Shanti de Corte morreu em 7 de maio de 2022 com aprovação de psiquiatras

Vitória Tedeschi Publicado em 07/10/2022, às 17h38
Shanti De Corte, de 23 anos, foi uma das sobreviventes de um atentado terrorista, que deixou 32 mortos e mais de 300 feridos, no aeroporto de Bruxelas, 2016.
No entanto, apesar de ter saído do episódio sem nenhum ferimento, carregou um trauma psicológico severo e diversas crises de depressão e ataques de pânico.
A jovem estava na sala de embarque do aeroporto belga de Zaventem com seus colegas de escola em 22 de março de 2016, quando uma bomba, do Estado Islâmico, explodiu e sua vida nunca mais foi a mesma. As consequências foram tão graves que a fizeram decidir que preferia ser sacrificada a viver com o trauma.
Após o episódio, Shanti passou por tratamento de reabilitação em um hospital psiquiátrico em sua cidade natal, Antuérpia, e tomou vários medicamentos antidepressivos para ajudá-la. Mas, infelizmente, ela não conseguiu lidar com suas memórias e tentou se matar em duas ocasiões em 2018 e 2020.
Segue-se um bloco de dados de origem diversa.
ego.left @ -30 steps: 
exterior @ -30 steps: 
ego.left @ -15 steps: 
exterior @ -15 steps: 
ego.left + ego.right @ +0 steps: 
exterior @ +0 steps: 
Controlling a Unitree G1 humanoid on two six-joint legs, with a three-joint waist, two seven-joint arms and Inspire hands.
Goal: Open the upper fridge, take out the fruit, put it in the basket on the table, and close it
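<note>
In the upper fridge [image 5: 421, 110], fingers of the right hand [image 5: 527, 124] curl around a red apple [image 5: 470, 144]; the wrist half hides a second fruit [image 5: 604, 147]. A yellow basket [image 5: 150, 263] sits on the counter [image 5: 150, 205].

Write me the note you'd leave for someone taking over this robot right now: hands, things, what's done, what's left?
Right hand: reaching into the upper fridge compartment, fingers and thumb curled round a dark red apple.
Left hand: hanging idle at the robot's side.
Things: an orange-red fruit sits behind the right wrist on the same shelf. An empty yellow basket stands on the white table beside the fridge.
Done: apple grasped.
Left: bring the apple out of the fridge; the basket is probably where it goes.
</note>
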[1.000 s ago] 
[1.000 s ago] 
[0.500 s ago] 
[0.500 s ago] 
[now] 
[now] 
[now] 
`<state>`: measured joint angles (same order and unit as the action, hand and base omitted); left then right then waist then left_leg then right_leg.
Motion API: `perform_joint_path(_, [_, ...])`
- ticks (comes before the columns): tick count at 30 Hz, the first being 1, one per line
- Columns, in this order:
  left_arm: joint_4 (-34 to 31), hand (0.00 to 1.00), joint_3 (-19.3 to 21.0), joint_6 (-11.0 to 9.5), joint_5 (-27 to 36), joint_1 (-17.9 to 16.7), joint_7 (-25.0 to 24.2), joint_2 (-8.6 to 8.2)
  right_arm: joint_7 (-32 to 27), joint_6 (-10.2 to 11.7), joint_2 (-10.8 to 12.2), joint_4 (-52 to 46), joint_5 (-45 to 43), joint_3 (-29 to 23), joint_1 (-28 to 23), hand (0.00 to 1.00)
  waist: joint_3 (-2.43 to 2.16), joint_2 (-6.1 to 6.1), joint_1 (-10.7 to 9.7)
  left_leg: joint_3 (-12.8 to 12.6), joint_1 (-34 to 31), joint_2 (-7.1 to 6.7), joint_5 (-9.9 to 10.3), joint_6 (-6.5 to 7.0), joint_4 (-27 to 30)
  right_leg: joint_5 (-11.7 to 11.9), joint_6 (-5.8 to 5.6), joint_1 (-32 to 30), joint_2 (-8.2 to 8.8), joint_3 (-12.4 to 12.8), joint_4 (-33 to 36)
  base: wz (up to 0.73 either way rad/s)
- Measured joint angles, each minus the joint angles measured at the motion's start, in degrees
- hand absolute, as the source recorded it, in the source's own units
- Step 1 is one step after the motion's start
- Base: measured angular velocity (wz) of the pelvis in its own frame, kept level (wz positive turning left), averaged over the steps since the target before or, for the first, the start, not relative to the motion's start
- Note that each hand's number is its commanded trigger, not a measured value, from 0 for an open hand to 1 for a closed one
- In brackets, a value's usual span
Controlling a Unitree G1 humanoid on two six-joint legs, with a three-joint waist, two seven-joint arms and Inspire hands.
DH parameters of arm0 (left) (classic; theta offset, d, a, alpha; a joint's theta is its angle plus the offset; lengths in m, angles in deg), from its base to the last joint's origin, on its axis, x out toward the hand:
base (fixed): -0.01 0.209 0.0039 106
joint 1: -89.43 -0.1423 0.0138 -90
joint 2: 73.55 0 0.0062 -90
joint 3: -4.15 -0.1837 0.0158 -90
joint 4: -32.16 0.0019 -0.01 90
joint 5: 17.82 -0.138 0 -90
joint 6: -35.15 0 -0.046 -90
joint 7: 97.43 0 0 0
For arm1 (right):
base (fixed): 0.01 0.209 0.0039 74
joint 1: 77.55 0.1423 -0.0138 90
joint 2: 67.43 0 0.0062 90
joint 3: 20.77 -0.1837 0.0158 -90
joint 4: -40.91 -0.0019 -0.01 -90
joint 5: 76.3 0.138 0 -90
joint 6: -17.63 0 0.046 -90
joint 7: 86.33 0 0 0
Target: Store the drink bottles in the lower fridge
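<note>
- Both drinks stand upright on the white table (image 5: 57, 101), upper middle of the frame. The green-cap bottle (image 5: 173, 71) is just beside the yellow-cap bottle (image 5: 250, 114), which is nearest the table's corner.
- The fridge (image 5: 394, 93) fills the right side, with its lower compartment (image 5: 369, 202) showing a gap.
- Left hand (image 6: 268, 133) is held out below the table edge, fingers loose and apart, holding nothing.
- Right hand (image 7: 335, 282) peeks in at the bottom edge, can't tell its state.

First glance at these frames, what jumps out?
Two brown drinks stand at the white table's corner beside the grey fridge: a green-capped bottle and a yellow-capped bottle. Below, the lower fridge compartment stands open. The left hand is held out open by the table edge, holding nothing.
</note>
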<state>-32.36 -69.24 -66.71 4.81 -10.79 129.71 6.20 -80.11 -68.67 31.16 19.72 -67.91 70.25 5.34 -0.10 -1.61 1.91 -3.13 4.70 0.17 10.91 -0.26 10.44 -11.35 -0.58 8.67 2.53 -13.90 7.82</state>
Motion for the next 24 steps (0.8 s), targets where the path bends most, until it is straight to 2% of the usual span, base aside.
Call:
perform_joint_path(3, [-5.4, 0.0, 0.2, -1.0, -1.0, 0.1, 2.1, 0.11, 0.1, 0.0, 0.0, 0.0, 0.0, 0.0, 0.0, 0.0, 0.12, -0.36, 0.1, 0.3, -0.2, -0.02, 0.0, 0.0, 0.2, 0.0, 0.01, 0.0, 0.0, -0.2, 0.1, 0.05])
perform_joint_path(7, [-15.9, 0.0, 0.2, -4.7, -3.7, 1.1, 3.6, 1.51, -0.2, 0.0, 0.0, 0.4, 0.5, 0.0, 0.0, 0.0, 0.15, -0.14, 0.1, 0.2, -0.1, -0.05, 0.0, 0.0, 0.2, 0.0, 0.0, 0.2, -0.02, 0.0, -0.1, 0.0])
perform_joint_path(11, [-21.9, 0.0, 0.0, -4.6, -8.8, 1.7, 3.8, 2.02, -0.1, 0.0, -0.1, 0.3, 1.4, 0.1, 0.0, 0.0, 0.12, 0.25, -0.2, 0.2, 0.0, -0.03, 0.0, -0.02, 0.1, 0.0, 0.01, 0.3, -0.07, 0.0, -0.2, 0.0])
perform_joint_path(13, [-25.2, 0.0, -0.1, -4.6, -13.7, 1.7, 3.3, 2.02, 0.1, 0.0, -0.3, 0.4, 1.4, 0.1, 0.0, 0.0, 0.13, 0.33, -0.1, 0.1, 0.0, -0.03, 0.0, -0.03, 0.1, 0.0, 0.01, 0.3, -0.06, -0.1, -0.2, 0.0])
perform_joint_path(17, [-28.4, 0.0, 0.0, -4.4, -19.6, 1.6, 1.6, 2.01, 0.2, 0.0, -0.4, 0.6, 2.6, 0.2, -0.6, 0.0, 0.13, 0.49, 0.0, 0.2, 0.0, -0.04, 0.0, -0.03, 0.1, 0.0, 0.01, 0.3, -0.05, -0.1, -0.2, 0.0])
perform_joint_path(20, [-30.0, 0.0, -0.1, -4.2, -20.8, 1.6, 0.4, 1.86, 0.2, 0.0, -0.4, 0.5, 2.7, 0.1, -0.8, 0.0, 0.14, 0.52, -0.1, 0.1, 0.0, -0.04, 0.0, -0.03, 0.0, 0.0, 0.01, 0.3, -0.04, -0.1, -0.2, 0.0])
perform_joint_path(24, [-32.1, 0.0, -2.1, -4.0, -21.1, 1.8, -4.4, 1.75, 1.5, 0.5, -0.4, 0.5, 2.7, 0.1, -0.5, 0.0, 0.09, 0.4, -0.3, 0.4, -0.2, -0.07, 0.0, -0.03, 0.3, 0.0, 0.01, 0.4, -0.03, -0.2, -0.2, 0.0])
Após as tentativas, ela decidiu optar pela eutanásia, que é legal na Bélgica, e morreu em 7 de maio de 2022, cercada de sua família. Entretanto, a história só veio à tona nesta semana, quando sua mãe relatou o caso ao canal belga VRT.
Aquele dia realmente a quebrou, ela nunca se sentiu segura depois disso", disse Marielle, a mãe da jovem.
"Ela não queria ir a nenhum lugar onde outras pessoas estivessem, por medo. Ela também tinha ataques de pânico frequentes e nunca se livrou disso", continuou.
De acordo com a psicóloga da escola de Shanti, ela sofria de depressão grave antes de optar por acabar com sua vida. Após o diagnóstico, a psicóloga encaminhou Shanti para um hospital psiquiátrico em Antuérpia, onde fazia tratamento regular.
De acordo com a RTBF, o pedido de eutanásia de Shanti foi aprovado no início deste ano por dois psiquiatras.
Isso porque, na Bélgica, a eutanásia – definida como a prática de acabar intencionalmente com a vida de uma pessoa para aliviar a dor e o sofrimento – é legal para um indivíduo que está "em uma condição medicamente fútil de sofrimento físico ou mental constante e insuportável que não pode ser aliviado, resultante de uma transtorno grave e incurável causado por doença ou acidente".